How 'Marijuana' Became a Racialized Weapon in U.S. Cannabis Prohibition
The shift from 'cannabis' to 'marijuana' in early 20th-century America weaponized language to justify racist drug enforcement that persists today.

A vibrant Black Lives Matter protest with signs and a diverse crowd in an urban setting.
The Linguistic Weapon of 1930s Prohibition
Federal prohibitionists deliberately adopted 'marijuana' in the 1930s to exploit anti-Mexican xenophobia and build public support for criminalization. Before that decade, U.S. pharmacopeias and medical texts used 'cannabis'—a Latin botanical term with no ethnic connotation. Harry Anslinger, the first commissioner of the Federal Bureau of Narcotics, seized on 'marijuana' (sometimes spelled 'marihuana') to frame cannabis use as a foreign threat tied to Mexican migration and Black jazz culture.
The 1937 Marihuana Tax Act codified this racialized framing into federal law. Congressional hearings featured testimony claiming the drug drove Mexican immigrants and Black Americans to violence and moral decay. The linguistic shift wasn't incidental. It was strategic, designed to distance the plant from its accepted medical uses and recast it as an alien danger.
The choice of 'marijuana' over 'cannabis' in federal statute wasn't neutral—it was a calculated move to make prohibition palatable by tying the plant to racial anxieties about immigration and integration.
Enforcement Patterns That Reflect the Language
Arrest data from the past century shows that racialized language translated directly into racialized enforcement. Despite roughly equal usage rates across racial groups, Black Americans have been arrested for cannabis possession at nearly four times the rate of white Americans, according to ACLU analysis spanning decades.

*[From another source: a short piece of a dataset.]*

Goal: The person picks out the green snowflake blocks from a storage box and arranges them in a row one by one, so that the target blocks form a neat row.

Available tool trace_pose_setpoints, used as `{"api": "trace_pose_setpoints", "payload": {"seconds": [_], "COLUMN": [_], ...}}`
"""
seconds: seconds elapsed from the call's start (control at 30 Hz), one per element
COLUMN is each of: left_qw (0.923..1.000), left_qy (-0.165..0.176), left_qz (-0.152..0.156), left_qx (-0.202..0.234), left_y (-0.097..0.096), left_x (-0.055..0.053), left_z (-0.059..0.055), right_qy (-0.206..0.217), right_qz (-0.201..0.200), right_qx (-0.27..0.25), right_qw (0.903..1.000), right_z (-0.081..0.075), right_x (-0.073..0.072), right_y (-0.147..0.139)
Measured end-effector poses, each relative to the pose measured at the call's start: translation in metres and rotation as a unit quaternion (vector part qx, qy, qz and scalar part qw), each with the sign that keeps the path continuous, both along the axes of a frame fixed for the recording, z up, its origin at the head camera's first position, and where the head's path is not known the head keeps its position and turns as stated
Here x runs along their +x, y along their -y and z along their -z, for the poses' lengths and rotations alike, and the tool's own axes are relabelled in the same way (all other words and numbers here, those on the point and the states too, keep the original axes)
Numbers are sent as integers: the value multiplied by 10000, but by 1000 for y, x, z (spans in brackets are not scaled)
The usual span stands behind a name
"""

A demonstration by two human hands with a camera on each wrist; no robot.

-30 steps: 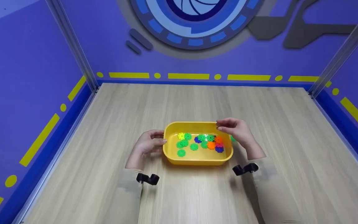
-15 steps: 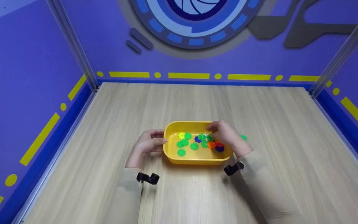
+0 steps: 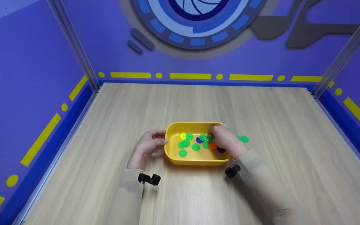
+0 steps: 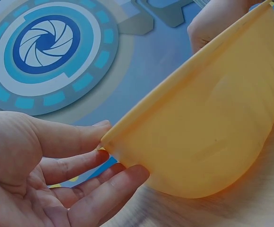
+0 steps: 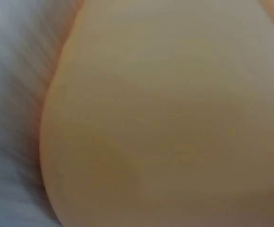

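Observation:
A yellow plastic tub (image 3: 198, 162) stands on the table in the head view, with several small gear-shaped plastic discs in it. Green discs (image 3: 195, 147) are most common; one yellow disc (image 3: 182, 136), an orange disc (image 3: 212, 145) and dark blue discs (image 3: 199, 140) also show. My left hand (image 3: 147, 144) touches the tub's left end, its fairly straight fingers (image 4: 132, 177) against the rim and outer wall in the left wrist view. Over the tub's right part, my right hand (image 3: 225, 139) reaches down among the discs. Its fingertips are hidden, so any grasp is unseen.
Green discs (image 3: 244, 139) lie on the wooden table (image 3: 195, 103) just right of the tub. Purple-blue panels (image 3: 105, 37) enclose the table at the back and sides. The blurred right wrist view shows mostly the tub's wall (image 5: 165, 118).
My right hand has moved left from above the tub's right rim and down to the discs inside, uncovering green discs on the table. My left hand and the tub stay put.

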State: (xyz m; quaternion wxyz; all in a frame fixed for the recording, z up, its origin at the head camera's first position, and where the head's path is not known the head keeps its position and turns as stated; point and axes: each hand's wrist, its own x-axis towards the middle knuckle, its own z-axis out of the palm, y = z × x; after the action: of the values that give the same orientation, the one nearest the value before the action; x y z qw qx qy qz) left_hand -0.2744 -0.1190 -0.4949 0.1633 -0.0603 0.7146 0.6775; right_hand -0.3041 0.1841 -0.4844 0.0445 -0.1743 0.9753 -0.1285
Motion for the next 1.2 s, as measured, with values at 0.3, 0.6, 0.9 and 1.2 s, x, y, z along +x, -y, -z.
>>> {"api": "trace_pose_setpoints", "payload": {"seconds": [0.3, 0.6, 0.9, 1.2], "left_qw": [10000, 10000, 9999, 9999], "left_qy": [13, -57, -113, -127], "left_qz": [-24, 4, 66, 19], "left_qx": [45, 11, -114, 69], "left_y": [0, 0, 2, 1], "left_x": [1, 0, 0, 1], "left_z": [0, 0, 0, 0], "right_qy": [-49, -98, -524, -307], "right_qz": [-263, -542, -704, -701], "right_qx": [531, 837, 624, -164], "right_qw": [9982, 9950, 9942, 9969], "right_z": [1, -1, 3, -2], "right_x": [0, 1, 4, 8], "right_y": [1, 0, -1, -7]}}
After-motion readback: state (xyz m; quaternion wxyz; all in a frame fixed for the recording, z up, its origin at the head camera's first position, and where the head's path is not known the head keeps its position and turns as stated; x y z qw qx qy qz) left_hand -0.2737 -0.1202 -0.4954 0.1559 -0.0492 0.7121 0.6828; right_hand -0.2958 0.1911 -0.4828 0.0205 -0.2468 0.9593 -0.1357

Some states see that disparity exceed 9-to-1.
Sentencing disparities tell the same story. Mandatory minimums and three-strikes laws disproportionately incarcerated people of color for decades, even as white-owned businesses now capitalize on legalization in states like California, Illinois, and New York. Equity advocates argue the language itself—still embedded in state statutes and federal scheduling—carries forward the prejudice baked into prohibition's origins.
Reclaiming Language in the Legalization Era
Many equity-focused operators and advocates now insist on 'cannabis' to distance the legal industry from prohibition's racist roots. Social equity applicants in jurisdictions like Oakland, Los Angeles, and Chicago often describe the word choice as a deliberate reclamation, using clinical, botanical language to destigmatize the plant and honor communities harmed by the War on Drugs.
Some state agencies have followed suit. New York's Office of Cannabis Management and California's Department of Cannabis Control both use 'cannabis' exclusively in regulatory language. Yet federal law still refers to 'marihuana' in the Controlled Substances Act, a linguistic artifact that reform advocates say must be updated alongside any rescheduling or descheduling effort.
For deeper context on how racial justice intersects with cannabis policy, see the CannIntel topic hub on Cannabis Racial Justice and Equity.
The debate over terminology isn't academic. It's operational. Licensing boards, banking compliance officers, and federal regulators still work through a patchwork of language that reflects an unresolved tension between prohibition's past and legalization's future. Until 'marihuana' disappears from the U.S. Code, the racialized history of American drug policy remains embedded in law.